Los Angeles diner famed for 'Googie' architecture recommended for conservation
By Alex Dobuzinskis
LOS ANGELES (Reuters) - A west Los Angeles diner that is celebrated as a classic example of mid-20th century Space Age-style Googie architecture has been mentioned on a record by singer Tom Waits and depicted with fiery streaks of orange by painter Edward Ruscha.
The 1956 Norms restaurant location received another mark of distinction on Thursday when the Los Angeles Cultural Heritage Commission voted 5-0 to recommend designating it as a cultural monument to be preserved, officials said.
The City Council is expected in the coming weeks to make a final decision.
The move to preserve the diner amid concern that it might be demolished has galvanized conservationists in a city renowned for tearing down buildings many consider landmarks.

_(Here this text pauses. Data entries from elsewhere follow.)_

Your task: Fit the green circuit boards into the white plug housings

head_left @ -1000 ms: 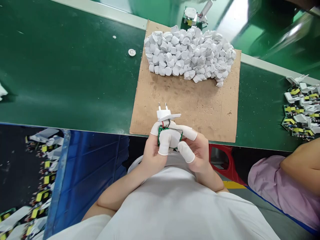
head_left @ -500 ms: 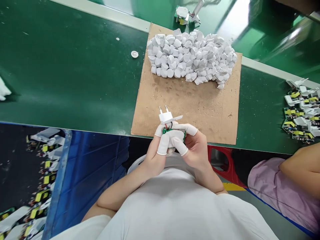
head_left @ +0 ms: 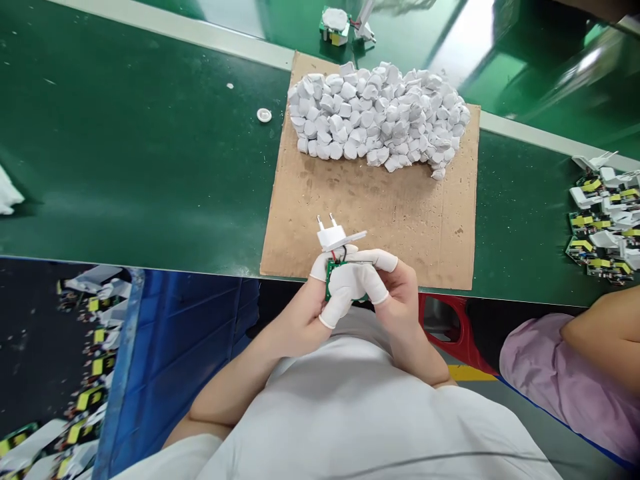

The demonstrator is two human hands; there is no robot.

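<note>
Both hands, with white finger cots on several fingertips, grip a small green circuit board (head_left: 329, 287) at the near edge of the cardboard. My left hand (head_left: 310, 317) closes on its left side, and my right hand (head_left: 399, 293) pinches its right side. A flattened white putty lump (head_left: 344, 279) covers much of the board under my thumbs. Red and black wires (head_left: 344, 253) join the board to a white two-pin plug piece (head_left: 331, 237), whose pins point away from me. The fingers hide the board's underside.
Many white putty lumps (head_left: 380, 117) are heaped on the cardboard sheet (head_left: 370, 220). Beyond them lies another plug-and-board unit (head_left: 335, 28). More boards (head_left: 600, 220) sit at right, near a co-worker's arm (head_left: 607, 333). A blue bin (head_left: 170, 360) with boards stands at left.
My left thumb has slid down towards the board's near edge, and my right thumb has shifted right. More of the putty and the board's left side show. The view has shifted slightly.
</note>
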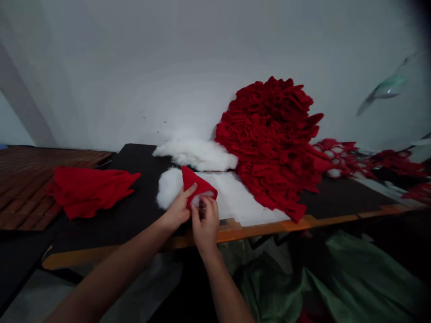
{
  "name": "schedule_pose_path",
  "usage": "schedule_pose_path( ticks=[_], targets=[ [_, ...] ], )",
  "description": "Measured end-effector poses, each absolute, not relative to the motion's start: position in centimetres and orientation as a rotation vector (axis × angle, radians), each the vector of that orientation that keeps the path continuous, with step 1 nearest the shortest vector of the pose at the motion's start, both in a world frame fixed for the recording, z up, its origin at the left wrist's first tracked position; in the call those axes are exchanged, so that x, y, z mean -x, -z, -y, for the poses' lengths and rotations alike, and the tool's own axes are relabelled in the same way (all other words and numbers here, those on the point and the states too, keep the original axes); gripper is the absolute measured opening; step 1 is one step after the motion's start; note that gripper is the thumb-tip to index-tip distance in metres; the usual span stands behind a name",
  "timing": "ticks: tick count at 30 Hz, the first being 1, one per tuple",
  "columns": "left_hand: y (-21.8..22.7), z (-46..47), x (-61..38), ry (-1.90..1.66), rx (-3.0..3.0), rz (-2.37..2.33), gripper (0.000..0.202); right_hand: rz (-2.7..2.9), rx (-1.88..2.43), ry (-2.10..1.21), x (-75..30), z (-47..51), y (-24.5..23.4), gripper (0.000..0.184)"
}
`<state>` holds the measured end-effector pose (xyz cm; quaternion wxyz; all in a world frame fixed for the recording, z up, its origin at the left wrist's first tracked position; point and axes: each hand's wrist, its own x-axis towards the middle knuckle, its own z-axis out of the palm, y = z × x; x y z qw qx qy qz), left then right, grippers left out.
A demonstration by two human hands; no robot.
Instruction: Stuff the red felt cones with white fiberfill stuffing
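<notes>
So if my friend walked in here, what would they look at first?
They'd probably spot the huge heap of red felt pieces first, leaning against the white wall. Just left of it is fluffy white stuffing. Below that, in the middle, a small red felt cone is held by the left hand and right hand.

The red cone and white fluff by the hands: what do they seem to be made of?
The red cone looks like thick matte felt: no sheen, soft fuzzy surface. The white fluff looks like polyester stuffing, loose and wispy, though cotton can't be ruled out.
</notes>
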<state>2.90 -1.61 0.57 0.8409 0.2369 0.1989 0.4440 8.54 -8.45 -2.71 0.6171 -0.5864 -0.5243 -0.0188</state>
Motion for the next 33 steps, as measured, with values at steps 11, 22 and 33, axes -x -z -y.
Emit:
schedule_pose_path(
  ticks=[11,22,33],
  targets=[
    [-0.5,5.2,-5.0,-0.893,-0.288,-0.372,0.012,1.219,1.343,0.234,-10.0,10.6,1.6,0.023],
    [-1.7,8.1,-8.4,-0.709,-0.234,-0.362,0.027,1.010,1.252,-0.025,-15.8,13.9,2.3,0.070],
    [1.3,11.4,-9.0,-1.015,-1.078,-0.402,0.093,0.718,1.282,0.025,-16.7,13.9,3.2,0.038]
  ],
)
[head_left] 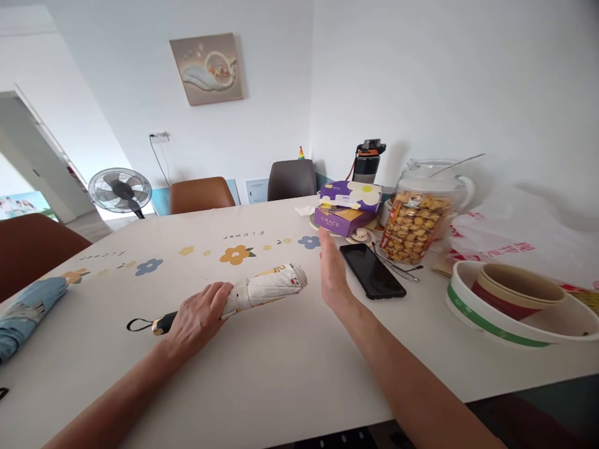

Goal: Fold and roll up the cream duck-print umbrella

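Note:
A folded umbrella (269, 288), white with a printed pattern, lies across the table with its dark handle and wrist loop pointing left. My left hand (199, 312) is wrapped over it near the handle, and its thumb is hidden. Beyond the umbrella's right end, and apart from it, my right hand (333, 271) stands on edge with fingers stretched out, holding nothing. A black smartphone (373, 270) lies flat just to the right of that hand. Another folded umbrella (30, 315), light blue, rests at the table's left edge.
Right of the phone stand a jar of snacks (414, 227), white and brown paper bowls (491, 333) and a plastic bag (519, 234). Behind are a purple tissue pack (350, 194), a purple box (344, 219) and a black bottle (366, 163). Chairs (201, 194) and a fan (120, 190) surround the flower-printed table (262, 380).

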`<state>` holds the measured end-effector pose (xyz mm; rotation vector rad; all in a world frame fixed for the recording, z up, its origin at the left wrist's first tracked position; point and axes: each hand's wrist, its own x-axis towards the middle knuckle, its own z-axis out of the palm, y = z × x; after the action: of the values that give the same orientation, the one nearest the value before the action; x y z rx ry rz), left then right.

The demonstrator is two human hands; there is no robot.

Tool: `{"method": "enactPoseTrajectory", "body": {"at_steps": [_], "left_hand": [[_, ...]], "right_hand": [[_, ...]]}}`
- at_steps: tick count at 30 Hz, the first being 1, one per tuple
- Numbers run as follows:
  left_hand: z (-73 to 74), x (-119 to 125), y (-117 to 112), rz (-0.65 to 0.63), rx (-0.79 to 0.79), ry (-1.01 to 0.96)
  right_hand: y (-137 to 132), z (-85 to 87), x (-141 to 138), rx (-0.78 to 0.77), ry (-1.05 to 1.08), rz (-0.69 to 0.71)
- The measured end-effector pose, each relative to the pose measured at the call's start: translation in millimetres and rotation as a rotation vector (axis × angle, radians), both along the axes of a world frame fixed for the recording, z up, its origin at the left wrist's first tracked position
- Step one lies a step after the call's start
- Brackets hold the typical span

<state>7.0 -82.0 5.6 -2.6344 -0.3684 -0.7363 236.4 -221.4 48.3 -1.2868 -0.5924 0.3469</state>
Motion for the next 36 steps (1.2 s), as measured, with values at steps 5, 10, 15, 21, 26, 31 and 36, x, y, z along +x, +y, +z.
{"method": "enactPoseTrajectory", "body": {"at_steps": [5, 10, 15, 21, 26, 31, 36], "left_hand": [[1.4, 3.1, -10.8, -0.016, -0.007, -0.033], [4.7, 0.7, -12.4, -0.044, -0.012, -0.051], [6.9, 0.0, -10.3, -0.006, 0.029, -0.003], [8.4, 2.4, -12.9, 0.001, 0.031, 0.073], [10.4, 3.7, -16.4, 0.015, 0.033, 0.029], [12.1, 4.3, -17.4, -0.006, 0.15, -0.031], [15.5, 2.5, -14.6, 0.037, 0.224, -0.047]], "right_hand": [[2.2, -4.5, -7.6, -0.062, 0.023, 0.349], [-1.1, -2.4, -5.3, -0.06, 0.119, 0.423], [0.6, -5.2, -0.8, -0.056, 0.195, 0.495], [3.2, -4.9, 0.6, -0.097, 0.037, 0.416], [4.3, -4.7, -1.8, -0.047, 0.072, 0.272], [2.7, -5.2, -6.8, -0.177, 0.007, 0.385], [1.2, -2.0, -11.8, -0.233, 0.159, 0.385]]}}
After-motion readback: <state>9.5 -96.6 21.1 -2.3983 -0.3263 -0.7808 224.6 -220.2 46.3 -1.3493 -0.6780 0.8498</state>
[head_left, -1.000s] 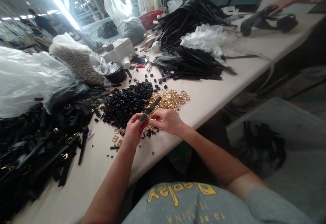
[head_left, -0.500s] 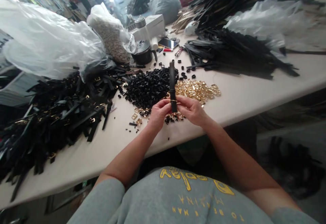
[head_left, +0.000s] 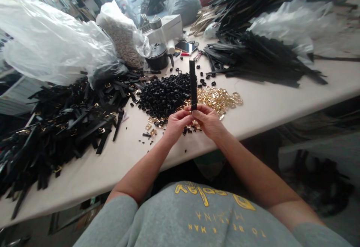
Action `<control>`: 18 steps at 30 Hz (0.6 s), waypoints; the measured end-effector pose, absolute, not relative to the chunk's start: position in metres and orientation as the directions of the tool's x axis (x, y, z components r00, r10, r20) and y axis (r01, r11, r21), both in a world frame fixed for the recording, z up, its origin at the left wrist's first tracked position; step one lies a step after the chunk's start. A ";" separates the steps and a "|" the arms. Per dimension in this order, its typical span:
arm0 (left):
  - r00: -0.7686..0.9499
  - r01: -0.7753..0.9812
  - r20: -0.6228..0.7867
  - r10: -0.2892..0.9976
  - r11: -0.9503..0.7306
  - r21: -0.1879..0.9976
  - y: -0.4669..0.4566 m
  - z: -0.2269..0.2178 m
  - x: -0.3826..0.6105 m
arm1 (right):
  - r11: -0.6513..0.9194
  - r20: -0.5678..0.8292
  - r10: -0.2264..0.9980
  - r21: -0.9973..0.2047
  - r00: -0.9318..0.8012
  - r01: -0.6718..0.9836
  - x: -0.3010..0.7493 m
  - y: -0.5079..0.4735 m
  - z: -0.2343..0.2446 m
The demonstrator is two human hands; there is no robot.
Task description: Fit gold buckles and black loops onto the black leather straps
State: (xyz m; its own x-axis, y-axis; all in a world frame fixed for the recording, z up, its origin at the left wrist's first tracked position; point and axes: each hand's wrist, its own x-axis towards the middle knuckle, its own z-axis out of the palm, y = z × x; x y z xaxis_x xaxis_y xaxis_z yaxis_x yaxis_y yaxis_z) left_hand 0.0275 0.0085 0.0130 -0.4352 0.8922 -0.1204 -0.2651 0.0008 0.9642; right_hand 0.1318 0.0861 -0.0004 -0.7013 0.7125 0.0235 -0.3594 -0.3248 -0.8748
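My left hand (head_left: 176,124) and my right hand (head_left: 208,120) meet over the table's near edge, both pinched on the lower end of a short black strap (head_left: 192,84) that points straight away from me. Whether a gold buckle sits on the strap between my fingers is hidden. Just beyond my hands lie a heap of black loops (head_left: 165,95) and a heap of gold buckles (head_left: 218,99). A few loose buckles and loops lie under my hands.
A big pile of black straps with buckles (head_left: 62,127) fills the left of the white table (head_left: 267,104). Plain black straps (head_left: 261,61) lie at the right rear. Clear plastic bags (head_left: 47,41), a black pot (head_left: 159,56), a phone (head_left: 186,47) and a white box (head_left: 168,25) stand behind.
The strap swung from slanting right to pointing straight away, and my hands slid down to its near end. The camera turned left, so the person at the far right left the view.
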 end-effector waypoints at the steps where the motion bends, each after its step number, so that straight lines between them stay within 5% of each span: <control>1: -0.424 -0.246 -0.124 0.897 0.017 0.969 0.005 0.014 0.024 | -0.316 0.025 0.716 -0.880 -0.698 -0.355 0.132 0.086 0.001; 6: -0.605 -0.062 -0.040 0.795 0.003 0.998 -0.027 0.025 -0.026 | -0.172 0.103 0.752 -0.923 -0.651 -0.344 0.138 0.090 0.010; 9: -0.669 0.189 0.054 0.742 0.100 0.977 -0.055 0.029 -0.066 | -0.134 0.122 0.731 -0.939 -0.671 -0.317 0.142 0.092 0.013; 14: -0.486 0.695 0.154 0.861 0.273 0.666 -0.081 0.028 -0.096 | -0.152 0.109 0.672 -0.948 -0.732 -0.280 0.143 0.091 0.011; 18: -0.359 0.854 0.144 0.922 0.262 0.449 -0.079 0.021 -0.094 | -0.158 0.091 0.654 -0.954 -0.751 -0.253 0.141 0.089 0.008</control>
State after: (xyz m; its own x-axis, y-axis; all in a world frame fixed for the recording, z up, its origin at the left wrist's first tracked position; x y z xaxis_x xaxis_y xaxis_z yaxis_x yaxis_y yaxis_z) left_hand -0.0942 -0.0791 0.0210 -0.3588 0.9223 0.1440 0.8542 0.2622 0.4490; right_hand 0.1412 0.0887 0.0084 -0.7508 0.6542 0.0911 -0.2532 -0.1577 -0.9545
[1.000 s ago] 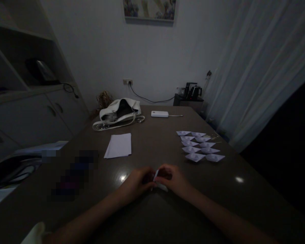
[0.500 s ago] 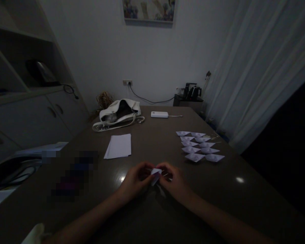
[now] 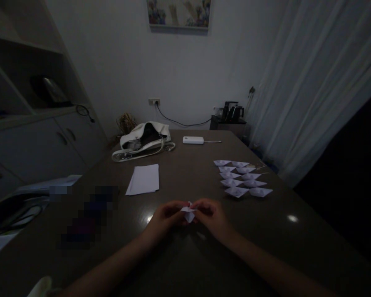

The restaurant on La Cienega Boulevard, which is one location in the Norms diner chain in Southern California, was designed by architects Louis Armet and Eldon Davis.
It is famous as an example of Googie architecture. The post-World War Two architectural style originated in Southern California and often was employed for coffee shops. It is characterized by its Space Age design elements, taking influences from cars and jets.
The city's Cultural Heritage Commission noted a number of Googie features in the Norms restaurant, including a cantilevered roofline and its sharp angles and sweeping curves.
City Councilman Paul Koretz, who spoke in favor of preservation, said in a telephone interview it was perhaps the best example of the Googie style remaining in Los Angeles. Continued...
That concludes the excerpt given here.